Today’s Trivia: Who was the Kansas City civic leader recently inducted into the UMKC Starr Women’s Hall of Fame in 2015?

Adele Hall

Adele Hall, 1931 – 2013, was a much beloved woman in Kansas City, best known as a civic leader and philanthropist. Many know Hall because of her marriage to former CEO and chairman of the board of Hallmark Cards, Donald J. Hall, Sr., but it was her commitment to community service and generosity that made her such a leader in Kansas City.

A champion of children’s needs, Hall served as board chair of Children’s Mercy Hospital, who named their Hospital Hill campus after her following her death in 2013. Nationally, Hall volunteered with the National Commission for Children, raising awareness on issues pertaining to children beyond Kansas City.
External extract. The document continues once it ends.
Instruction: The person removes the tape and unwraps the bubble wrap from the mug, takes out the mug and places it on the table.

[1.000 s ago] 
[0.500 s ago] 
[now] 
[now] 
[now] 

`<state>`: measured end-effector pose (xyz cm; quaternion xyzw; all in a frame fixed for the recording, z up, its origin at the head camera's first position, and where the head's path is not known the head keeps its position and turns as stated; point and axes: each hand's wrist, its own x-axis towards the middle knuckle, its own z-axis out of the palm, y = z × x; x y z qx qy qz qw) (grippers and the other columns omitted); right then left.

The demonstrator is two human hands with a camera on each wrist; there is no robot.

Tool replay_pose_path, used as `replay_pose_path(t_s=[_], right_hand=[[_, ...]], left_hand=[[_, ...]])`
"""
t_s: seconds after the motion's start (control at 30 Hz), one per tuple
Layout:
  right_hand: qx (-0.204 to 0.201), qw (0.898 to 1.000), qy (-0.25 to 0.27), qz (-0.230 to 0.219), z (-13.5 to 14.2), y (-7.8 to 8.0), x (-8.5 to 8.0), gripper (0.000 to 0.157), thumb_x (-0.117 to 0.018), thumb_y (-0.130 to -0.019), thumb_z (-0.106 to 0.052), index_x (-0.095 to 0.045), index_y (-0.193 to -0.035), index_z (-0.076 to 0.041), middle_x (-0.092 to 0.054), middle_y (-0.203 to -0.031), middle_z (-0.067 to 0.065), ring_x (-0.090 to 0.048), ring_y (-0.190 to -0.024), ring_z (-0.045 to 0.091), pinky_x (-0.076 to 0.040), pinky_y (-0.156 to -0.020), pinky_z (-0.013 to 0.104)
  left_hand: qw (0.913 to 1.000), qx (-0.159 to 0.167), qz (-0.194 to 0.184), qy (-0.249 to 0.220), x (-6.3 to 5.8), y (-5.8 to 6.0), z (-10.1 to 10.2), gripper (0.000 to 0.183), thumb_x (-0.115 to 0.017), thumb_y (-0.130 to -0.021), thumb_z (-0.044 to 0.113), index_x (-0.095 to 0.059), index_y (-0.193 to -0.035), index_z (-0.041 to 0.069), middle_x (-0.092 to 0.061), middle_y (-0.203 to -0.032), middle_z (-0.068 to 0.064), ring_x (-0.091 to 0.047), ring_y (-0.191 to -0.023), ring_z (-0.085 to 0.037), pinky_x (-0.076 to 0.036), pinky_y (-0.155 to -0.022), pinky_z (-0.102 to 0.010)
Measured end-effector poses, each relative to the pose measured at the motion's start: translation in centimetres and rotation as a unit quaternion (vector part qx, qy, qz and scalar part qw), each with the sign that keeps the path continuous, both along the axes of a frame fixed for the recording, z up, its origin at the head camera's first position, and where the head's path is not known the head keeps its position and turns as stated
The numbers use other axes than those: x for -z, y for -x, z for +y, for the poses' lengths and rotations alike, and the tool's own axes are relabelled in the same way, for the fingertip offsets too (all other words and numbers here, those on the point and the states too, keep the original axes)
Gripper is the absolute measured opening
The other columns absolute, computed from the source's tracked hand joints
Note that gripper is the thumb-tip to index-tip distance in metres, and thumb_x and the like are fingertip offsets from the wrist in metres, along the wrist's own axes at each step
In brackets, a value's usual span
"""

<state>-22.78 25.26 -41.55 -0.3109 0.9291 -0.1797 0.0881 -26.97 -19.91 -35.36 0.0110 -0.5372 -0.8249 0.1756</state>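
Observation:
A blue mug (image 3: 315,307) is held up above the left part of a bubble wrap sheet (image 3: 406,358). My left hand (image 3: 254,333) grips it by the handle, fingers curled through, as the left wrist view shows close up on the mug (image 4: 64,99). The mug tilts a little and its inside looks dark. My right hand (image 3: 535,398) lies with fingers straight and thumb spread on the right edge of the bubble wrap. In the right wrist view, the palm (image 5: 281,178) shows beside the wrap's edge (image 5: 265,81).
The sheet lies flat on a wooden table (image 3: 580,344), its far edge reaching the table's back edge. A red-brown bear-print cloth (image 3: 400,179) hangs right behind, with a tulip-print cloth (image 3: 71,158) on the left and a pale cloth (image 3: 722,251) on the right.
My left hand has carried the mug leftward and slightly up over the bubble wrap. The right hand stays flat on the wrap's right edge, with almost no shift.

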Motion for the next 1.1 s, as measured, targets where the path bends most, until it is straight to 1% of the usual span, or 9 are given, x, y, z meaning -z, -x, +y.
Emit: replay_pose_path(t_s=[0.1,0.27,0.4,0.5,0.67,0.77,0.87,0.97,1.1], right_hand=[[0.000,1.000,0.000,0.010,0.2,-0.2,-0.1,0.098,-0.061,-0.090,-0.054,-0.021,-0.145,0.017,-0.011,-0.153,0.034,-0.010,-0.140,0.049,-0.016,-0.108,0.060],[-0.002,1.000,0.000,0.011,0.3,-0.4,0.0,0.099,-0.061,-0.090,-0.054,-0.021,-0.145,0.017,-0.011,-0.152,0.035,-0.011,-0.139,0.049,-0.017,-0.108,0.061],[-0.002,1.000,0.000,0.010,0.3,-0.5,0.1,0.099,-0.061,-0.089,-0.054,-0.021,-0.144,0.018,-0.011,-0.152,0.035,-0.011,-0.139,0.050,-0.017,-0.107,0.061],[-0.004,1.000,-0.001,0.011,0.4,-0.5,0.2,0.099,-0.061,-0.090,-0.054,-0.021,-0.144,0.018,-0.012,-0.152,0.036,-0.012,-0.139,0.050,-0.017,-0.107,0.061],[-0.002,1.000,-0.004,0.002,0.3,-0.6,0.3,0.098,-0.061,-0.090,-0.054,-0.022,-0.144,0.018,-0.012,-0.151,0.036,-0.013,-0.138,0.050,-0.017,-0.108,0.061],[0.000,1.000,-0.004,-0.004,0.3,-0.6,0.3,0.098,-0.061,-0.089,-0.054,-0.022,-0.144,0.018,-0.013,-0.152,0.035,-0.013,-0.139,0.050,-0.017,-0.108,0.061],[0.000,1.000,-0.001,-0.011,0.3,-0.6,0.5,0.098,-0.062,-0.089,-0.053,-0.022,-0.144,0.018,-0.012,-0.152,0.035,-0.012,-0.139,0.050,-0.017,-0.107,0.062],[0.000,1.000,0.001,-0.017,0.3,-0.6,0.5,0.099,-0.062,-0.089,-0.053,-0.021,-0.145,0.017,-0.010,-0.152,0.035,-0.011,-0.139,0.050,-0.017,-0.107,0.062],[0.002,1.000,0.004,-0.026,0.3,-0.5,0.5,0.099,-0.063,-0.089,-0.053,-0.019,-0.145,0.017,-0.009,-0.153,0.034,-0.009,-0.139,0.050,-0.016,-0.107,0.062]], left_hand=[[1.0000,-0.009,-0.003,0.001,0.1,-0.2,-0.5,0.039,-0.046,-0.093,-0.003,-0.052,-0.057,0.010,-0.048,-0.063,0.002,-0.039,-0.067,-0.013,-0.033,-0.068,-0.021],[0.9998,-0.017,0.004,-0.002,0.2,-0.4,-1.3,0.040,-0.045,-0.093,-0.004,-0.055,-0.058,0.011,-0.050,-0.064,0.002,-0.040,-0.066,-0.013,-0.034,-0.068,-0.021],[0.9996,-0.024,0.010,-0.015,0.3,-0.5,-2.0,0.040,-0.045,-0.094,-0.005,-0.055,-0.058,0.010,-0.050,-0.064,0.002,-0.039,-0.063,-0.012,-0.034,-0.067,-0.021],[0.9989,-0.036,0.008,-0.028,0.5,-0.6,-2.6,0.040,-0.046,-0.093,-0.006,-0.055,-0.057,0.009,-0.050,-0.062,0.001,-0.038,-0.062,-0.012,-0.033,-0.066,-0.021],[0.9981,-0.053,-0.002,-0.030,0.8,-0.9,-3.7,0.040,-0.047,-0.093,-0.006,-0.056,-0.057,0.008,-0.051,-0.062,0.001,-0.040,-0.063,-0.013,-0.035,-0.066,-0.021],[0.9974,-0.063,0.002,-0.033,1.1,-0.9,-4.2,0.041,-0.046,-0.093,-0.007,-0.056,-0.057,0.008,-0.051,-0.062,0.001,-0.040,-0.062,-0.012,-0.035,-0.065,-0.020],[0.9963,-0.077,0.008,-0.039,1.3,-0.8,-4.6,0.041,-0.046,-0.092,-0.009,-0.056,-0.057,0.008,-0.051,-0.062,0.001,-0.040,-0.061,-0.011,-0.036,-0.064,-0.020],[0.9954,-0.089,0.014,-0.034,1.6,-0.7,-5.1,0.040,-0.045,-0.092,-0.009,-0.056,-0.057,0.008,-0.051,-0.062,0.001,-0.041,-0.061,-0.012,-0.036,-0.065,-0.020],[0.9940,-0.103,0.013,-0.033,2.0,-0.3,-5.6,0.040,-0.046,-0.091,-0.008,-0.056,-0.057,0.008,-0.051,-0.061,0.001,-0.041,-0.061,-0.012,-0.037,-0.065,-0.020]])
Along with Children’s Mercy, Hall served on many local boards, including the Salvation Army (for which she served over 30 years), Nelson-Atkins Museum of art, Pembroke Hill School, American Red Cross, and Starlight Theatre, as well as board chair of the Greater Kansas City Community Foundation. To say her interests in the local community were numerous and broad is putting it lightly.

On top of her commitment to local civic leadership, Hall served on the national boards of United Negro College Fund, the Points of Light Foundation, American Academy of Pediatrics, Partnership for Children, the Menninger Foundation, George Bush Presidential Library Center, and the Library of Congress Trust Fund.

Along with local service and children’s needs, Hall was instrumental in starting and supporting women’s groups in Kansas City, and was the co-founder of both the Central Exchange, which helps women enhance their careers, and the Women’s Public Service Network, which provides the support for women looking for leadership positions, ranging from corporations to state government.

Hall has been well recognized by organizations in Kansas City and around the nation for her dedication and tireless work to help others. Such awards include Philanthropist of the Year from the Kansas City Council on Philanthropy, the William F. Yates Trustee Medallion for Distinguished Service from William Jewell College, and an Honorary Doctor of Humane Letters from the University of Nebraska (her alma mater, where she studied elementary education and English). UMKC has honored Hall twice, first by awarding her with the Chancellor’s Medal in 1987, and most recently, her posthumous induction to the UMKC Starr Women’s Hall of Fame. On top of this, STOP Violence Coalition named her the Kindest Kansas Citian, and in 1990 she was the first woman named Kansas Citian of the Year.

Adele Hall’s contribution and commitment to Kansas City was immeasurable, and she left an incredible legacy of dedication, selflessness, and community.